§ WHAT YOU WILL DO: Show every line of the data that includes the word "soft".

§ INPUT RECORDS:
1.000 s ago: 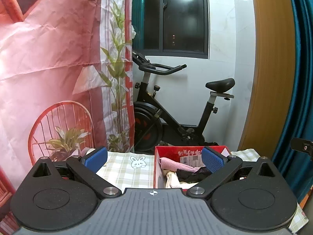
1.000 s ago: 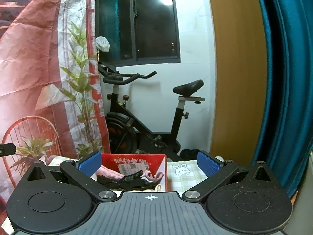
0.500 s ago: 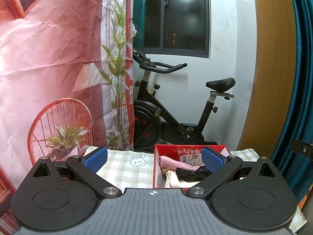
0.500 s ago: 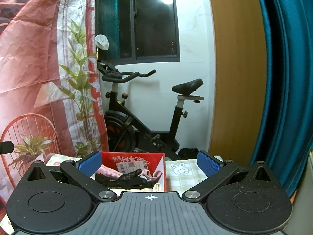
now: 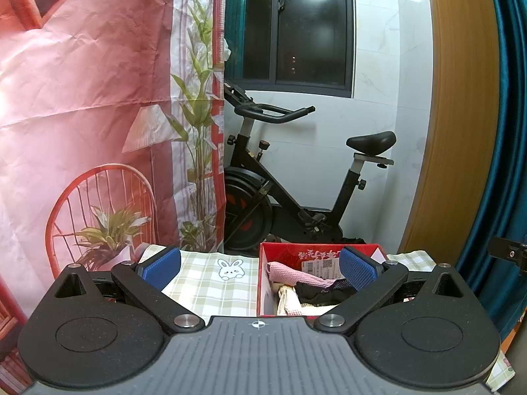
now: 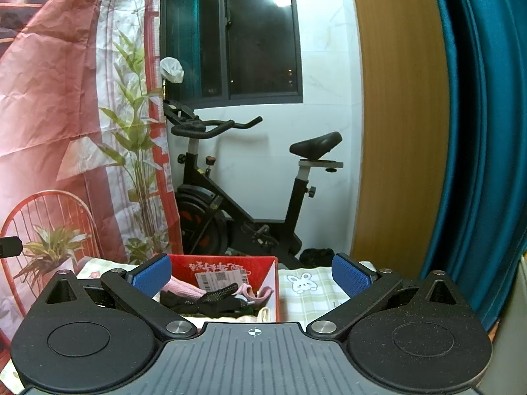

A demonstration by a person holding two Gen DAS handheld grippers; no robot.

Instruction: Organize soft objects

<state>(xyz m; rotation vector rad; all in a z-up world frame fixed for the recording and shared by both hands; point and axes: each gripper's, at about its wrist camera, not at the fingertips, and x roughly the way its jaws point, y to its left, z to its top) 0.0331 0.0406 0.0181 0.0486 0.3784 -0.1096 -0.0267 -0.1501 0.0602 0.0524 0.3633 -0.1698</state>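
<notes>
Left gripper (image 5: 260, 268) and right gripper (image 6: 252, 276) jaws released, empty, near red box (image 6: 230, 265) of socks (image 6: 204, 302) on checked desk (image 5: 210, 286)

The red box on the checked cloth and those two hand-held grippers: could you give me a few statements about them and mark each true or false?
1. The red box holds a pink cloth and a black glove. True.
2. The left hand-held gripper is shut on the pink cloth. False: its jaws stand open, holding nothing.
3. The right hand-held gripper is open. True.
4. A rabbit picture is printed on the checked tablecloth. True.
5. The box's lid is closed. False: its top is open and its contents show.
6. An exercise bike stands behind the table. True.
</notes>
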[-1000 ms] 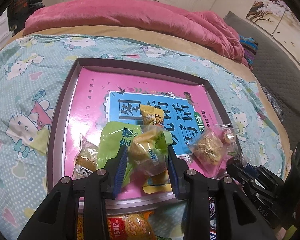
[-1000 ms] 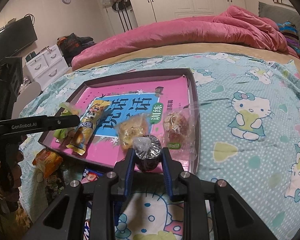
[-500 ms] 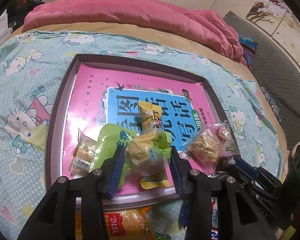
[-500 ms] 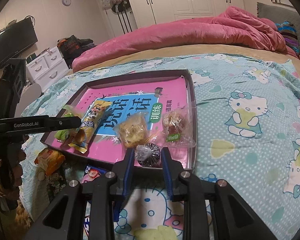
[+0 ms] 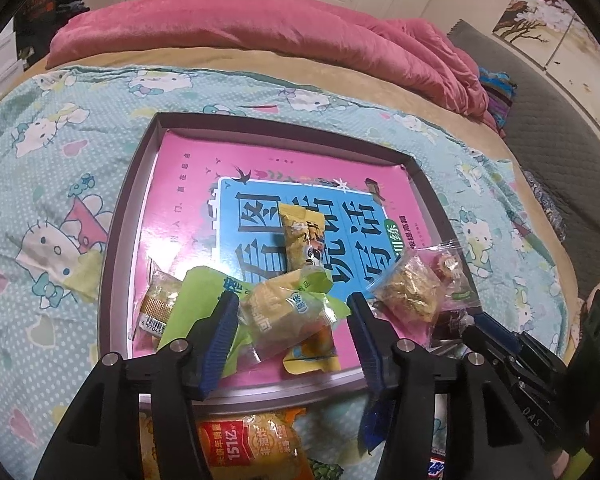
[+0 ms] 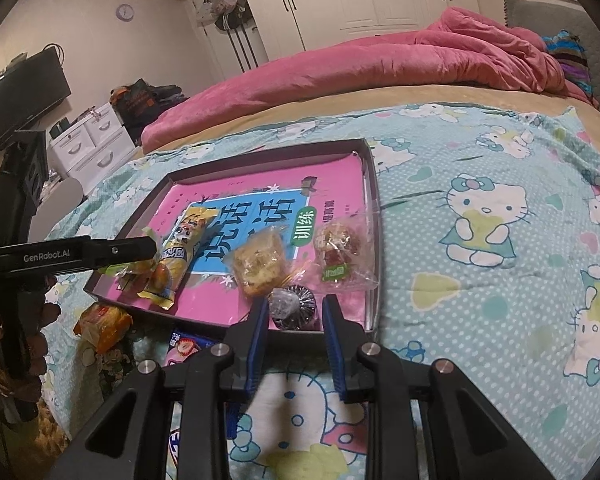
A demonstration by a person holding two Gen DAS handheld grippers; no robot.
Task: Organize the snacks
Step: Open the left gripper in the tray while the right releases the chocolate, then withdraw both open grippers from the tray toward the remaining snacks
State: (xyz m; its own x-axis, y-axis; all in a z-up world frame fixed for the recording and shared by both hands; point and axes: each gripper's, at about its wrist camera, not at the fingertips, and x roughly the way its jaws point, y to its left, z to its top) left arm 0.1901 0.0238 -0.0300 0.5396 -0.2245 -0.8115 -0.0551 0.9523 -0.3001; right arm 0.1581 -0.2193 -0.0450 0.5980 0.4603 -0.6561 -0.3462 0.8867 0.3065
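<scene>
A dark-rimmed tray [image 5: 116, 240] lined with a pink and blue book lies on the bed. My left gripper [image 5: 294, 312] hovers over its near edge and its jaws are opening. A yellow cake packet [image 5: 276, 320] lies loose between them on a green packet [image 5: 196, 288], with gaps at both pads. My right gripper [image 6: 294, 312] is shut on a dark wrapped cake [image 6: 292, 304] at the tray's [image 6: 374, 240] near right corner. Seen from the right, the left gripper [image 6: 152, 246] reaches in over the tray's left side.
Inside the tray lie a long yellow packet [image 5: 300, 236], a clear bag of golden pastry [image 5: 408, 292], a clear bag with red sweets [image 5: 448, 268] and a barcoded packet [image 5: 156, 304]. An orange packet [image 5: 244, 444] lies outside the near rim. A pink duvet [image 6: 380, 68] is heaped behind.
My left gripper's jaws have spread wider and the yellow cake packet has come free, settling onto the green packet. My right gripper keeps its hold on the dark cake and barely shifts.
</scene>
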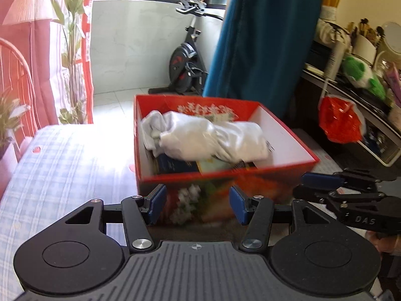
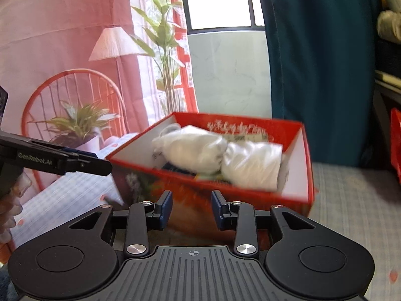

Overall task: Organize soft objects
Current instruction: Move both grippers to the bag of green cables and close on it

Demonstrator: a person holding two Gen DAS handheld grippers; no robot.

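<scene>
Here the white cloth bundle (image 1: 210,138) lies inside the red box (image 1: 225,175), on top of some flat printed packets, and the box sits on a surface covered with a blue checked cloth (image 1: 62,163) — whether that is a bed or a table I cannot tell. The left tongs (image 1: 198,207) are open with nothing between the blue pads, and they point at the box's near wall from just in front of it. The right tongs (image 2: 191,209) are also open, though less wide, and empty; they face the same wall from the other side.

The bundle looks loosely twisted, not folded, and one end bulges up near the rim. Judging from this, the cloth is already stowed, so the main risk is in what comes after. If either pair of tongs pushes forward, it could knock the light box and slide it across the checked cloth, or tip it toward the far edge. If the tongs reach in to tidy the bundle, a pinch on only one loose fold could drag the whole cloth back out over the rim. The two tongs are near each other — they could also collide over the box.
</scene>
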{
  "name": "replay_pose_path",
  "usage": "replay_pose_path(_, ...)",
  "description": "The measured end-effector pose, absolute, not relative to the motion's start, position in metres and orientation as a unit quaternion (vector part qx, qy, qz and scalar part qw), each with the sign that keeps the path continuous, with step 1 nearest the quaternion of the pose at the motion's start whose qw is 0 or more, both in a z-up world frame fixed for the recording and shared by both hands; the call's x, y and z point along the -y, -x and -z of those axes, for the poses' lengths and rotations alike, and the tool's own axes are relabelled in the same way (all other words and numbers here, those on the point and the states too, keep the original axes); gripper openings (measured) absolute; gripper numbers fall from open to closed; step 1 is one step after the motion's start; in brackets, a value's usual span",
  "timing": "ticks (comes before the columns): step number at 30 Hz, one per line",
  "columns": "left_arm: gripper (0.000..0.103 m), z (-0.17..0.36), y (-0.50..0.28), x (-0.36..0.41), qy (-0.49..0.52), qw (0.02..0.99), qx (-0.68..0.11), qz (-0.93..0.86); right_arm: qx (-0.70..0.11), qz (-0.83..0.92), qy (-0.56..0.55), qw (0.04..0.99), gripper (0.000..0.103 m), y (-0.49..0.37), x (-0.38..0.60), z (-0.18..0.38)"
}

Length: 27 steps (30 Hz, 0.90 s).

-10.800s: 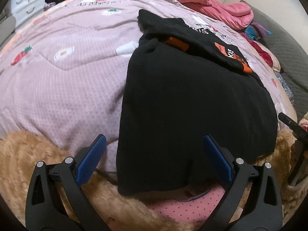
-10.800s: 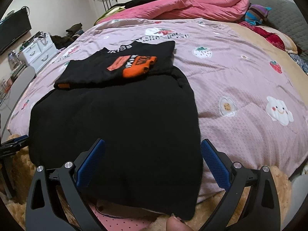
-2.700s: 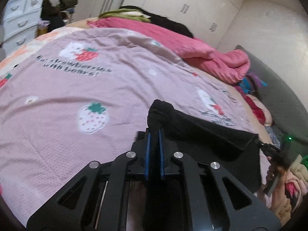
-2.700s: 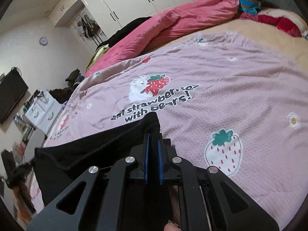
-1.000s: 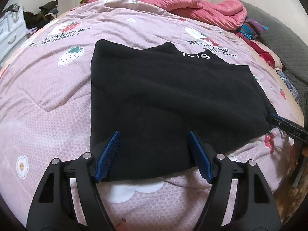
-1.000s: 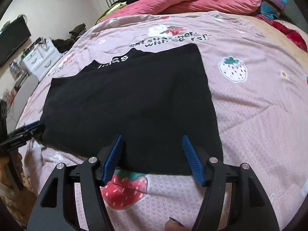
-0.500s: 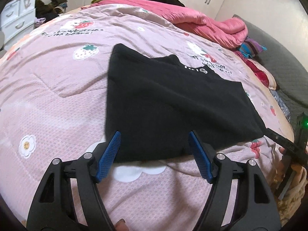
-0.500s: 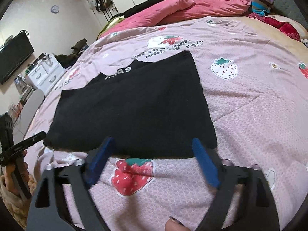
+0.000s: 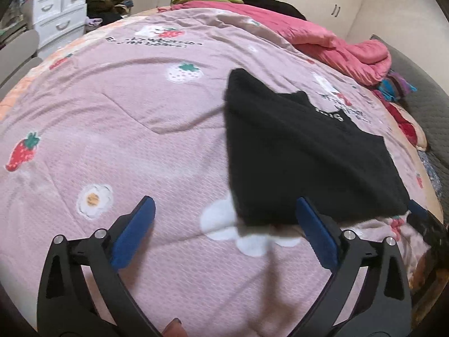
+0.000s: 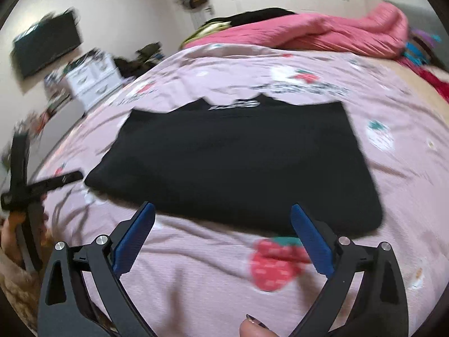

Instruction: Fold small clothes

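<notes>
A folded black garment (image 10: pixel 235 165) is laid flat on the pink strawberry-print bedspread (image 9: pixel 118 146). The left gripper (image 9: pixel 224 233) and right gripper (image 10: pixel 221 236) are held spread wide near the garment's near edge, with nothing grasped.

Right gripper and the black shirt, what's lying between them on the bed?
Only pink bedspread lies between the open right gripper and the black shirt, with a printed strawberry near the right finger. The right wrist view shows this.

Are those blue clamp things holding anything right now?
No. Both the left tool and right tool are open and empty; the black shirt lies on the bed.
</notes>
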State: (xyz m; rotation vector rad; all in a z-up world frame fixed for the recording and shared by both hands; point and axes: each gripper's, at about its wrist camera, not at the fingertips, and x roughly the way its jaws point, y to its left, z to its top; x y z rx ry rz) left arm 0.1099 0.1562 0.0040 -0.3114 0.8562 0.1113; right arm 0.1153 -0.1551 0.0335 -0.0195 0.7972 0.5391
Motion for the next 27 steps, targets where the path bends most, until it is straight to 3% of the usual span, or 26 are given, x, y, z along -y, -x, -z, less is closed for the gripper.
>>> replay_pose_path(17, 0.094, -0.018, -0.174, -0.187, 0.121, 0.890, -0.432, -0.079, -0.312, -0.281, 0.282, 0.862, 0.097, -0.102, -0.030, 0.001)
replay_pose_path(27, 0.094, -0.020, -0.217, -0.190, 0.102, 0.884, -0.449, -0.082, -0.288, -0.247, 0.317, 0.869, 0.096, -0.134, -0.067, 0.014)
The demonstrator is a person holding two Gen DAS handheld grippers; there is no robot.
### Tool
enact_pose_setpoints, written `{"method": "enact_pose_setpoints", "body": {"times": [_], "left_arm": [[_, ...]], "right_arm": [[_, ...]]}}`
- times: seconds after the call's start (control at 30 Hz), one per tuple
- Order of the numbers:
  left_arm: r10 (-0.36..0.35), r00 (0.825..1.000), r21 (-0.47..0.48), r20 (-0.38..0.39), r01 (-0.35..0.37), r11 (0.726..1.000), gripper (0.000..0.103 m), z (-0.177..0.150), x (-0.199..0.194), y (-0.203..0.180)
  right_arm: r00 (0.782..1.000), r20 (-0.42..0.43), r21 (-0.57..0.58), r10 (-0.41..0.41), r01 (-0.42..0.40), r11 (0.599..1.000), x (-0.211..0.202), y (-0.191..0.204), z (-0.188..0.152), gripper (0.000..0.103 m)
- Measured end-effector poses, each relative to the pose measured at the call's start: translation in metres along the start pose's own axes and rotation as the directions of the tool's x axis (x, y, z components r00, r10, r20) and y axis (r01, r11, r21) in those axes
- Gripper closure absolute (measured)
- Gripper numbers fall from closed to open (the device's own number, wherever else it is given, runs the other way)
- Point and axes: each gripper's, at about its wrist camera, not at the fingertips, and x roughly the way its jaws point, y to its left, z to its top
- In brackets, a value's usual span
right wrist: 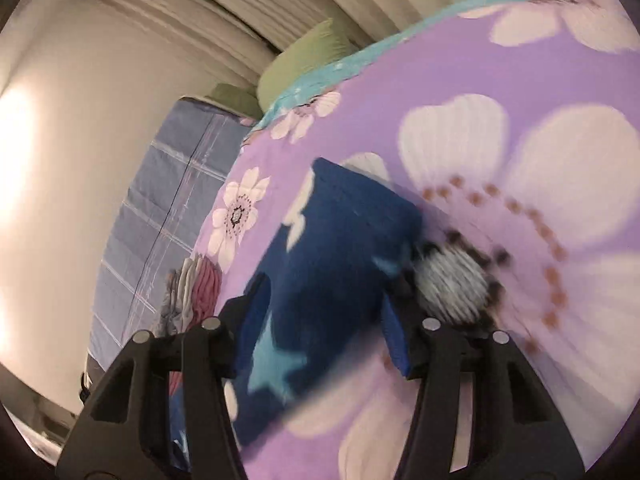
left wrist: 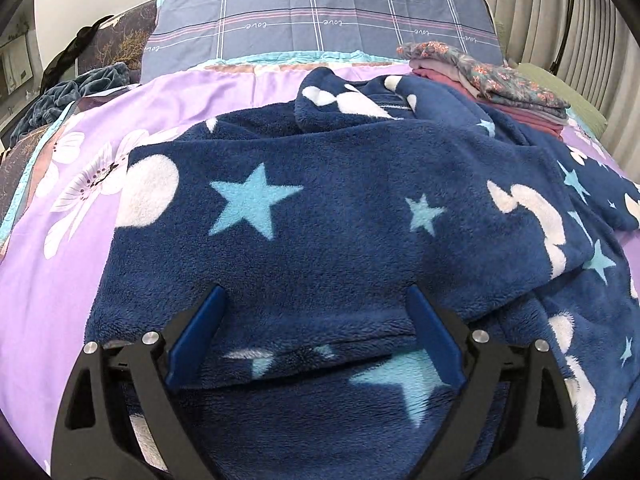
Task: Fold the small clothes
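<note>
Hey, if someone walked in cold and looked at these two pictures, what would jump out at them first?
The navy fleece with pale blue stars and white blobs fills the middle of the left view, spread on a lilac flowered bedspread, the left tongs open over its near edge. Behind it to the right sits a stack of folded clothes. In the tilted, blurry right view, a strip of the fleece runs between the open right tongs.

The only readable text is the word "love", woven in small white cursive letters and seen upside down, repeated along a pale stripe across the blue plaid pillow (left wrist: 320, 12) at the far end of the bed. Nothing else in either view carries legible writing.
</note>
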Motion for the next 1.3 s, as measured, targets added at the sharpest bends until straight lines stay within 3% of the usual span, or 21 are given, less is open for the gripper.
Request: {"method": "enact_pose_setpoints", "body": {"times": [0.1,0.17,0.23,0.33,0.4,0.5,0.53,0.63,0.73,0.83,0.93,1.0,1.07,1.13,1.27,1.3], "left_arm": [[-0.001,1.000,0.000,0.000,0.001,1.000,0.010,0.000,0.000,0.000],[-0.001,1.000,0.000,0.000,0.001,1.000,0.010,0.000,0.000,0.000],[0.000,1.000,0.001,0.000,0.000,1.000,0.010,0.000,0.001,0.000],[-0.001,1.000,0.000,0.000,0.001,1.000,0.010,-0.001,0.000,0.000],[-0.002,1.000,-0.002,0.001,0.002,1.000,0.010,-0.001,0.000,0.000],[-0.004,1.000,-0.004,0.003,0.004,1.000,0.010,-0.002,0.001,0.001],[-0.004,1.000,-0.004,0.004,0.004,1.000,0.010,-0.002,0.000,0.001],[-0.007,1.000,-0.006,0.006,0.008,1.000,0.010,-0.002,0.000,0.001],[-0.014,1.000,-0.011,0.006,0.015,1.000,0.010,-0.002,0.000,0.002],[-0.024,1.000,-0.016,0.007,0.025,1.000,0.010,-0.002,-0.001,0.003],[-0.062,0.998,-0.035,0.016,0.063,0.997,0.009,0.000,-0.006,0.008],[-0.103,0.994,-0.044,0.026,0.104,0.994,0.009,0.002,-0.015,0.009],[-0.245,0.968,-0.072,0.048,0.248,0.966,0.009,0.007,-0.028,0.007],[-0.391,0.918,-0.087,0.070,0.396,0.914,0.009,0.016,-0.043,-0.002],[-0.534,0.844,-0.073,0.050,0.536,0.841,0.006,0.037,-0.046,-0.031],[-0.537,0.843,-0.076,0.033,0.538,0.840,0.003,0.042,-0.041,-0.036]], "right_arm": [[1.000,0.007,0.038,-0.013,0.013,0.999,0.006,0.004,0.007,0.067],[0.999,-0.032,0.068,0.005,-0.002,0.998,0.010,0.004,0.011,0.090],[0.997,-0.041,0.067,0.059,-0.056,0.996,0.009,0.018,0.015,0.091],[0.982,-0.068,-0.098,0.178,-0.184,0.978,-0.003,0.078,-0.010,0.091],[0.953,-0.133,-0.209,0.272,-0.296,0.932,-0.008,0.127,-0.038,0.091],[0.872,-0.289,-0.324,0.394,-0.477,0.817,-0.014,0.203,-0.099,0.091],[0.831,-0.364,-0.360,0.421,-0.543,0.759,-0.016,0.231,-0.131,0.091],[0.763,-0.495,-0.423,0.415,-0.629,0.652,-0.016,0.274,-0.196,0.091],[0.726,-0.592,-0.473,0.349,-0.664,0.579,-0.009,0.293,-0.255,0.091],[0.707,-0.661,-0.499,0.251,-0.664,0.557,0.005,0.287,-0.299,0.091],[0.685,-0.710,-0.508,0.162,-0.658,0.556,0.024,0.269,-0.318,0.083],[0.678,-0.719,-0.504,0.151,-0.659,0.558,0.014,0.258,-0.325,0.083],[0.669,-0.725,-0.493,0.162,-0.669,0.556,0.010,0.255,-0.321,0.083],[0.668,-0.725,-0.489,0.170,-0.672,0.556,0.012,0.252,-0.318,0.083],[0.678,-0.715,-0.519,0.171,-0.678,0.521,0.009,0.253,-0.322,0.080],[0.679,-0.714,-0.525,0.173,-0.682,0.509,0.006,0.253,-0.323,0.079]]}}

§ RESPONSE AREA:
Instruction: Organize soft objects
Overall task: Organize soft objects

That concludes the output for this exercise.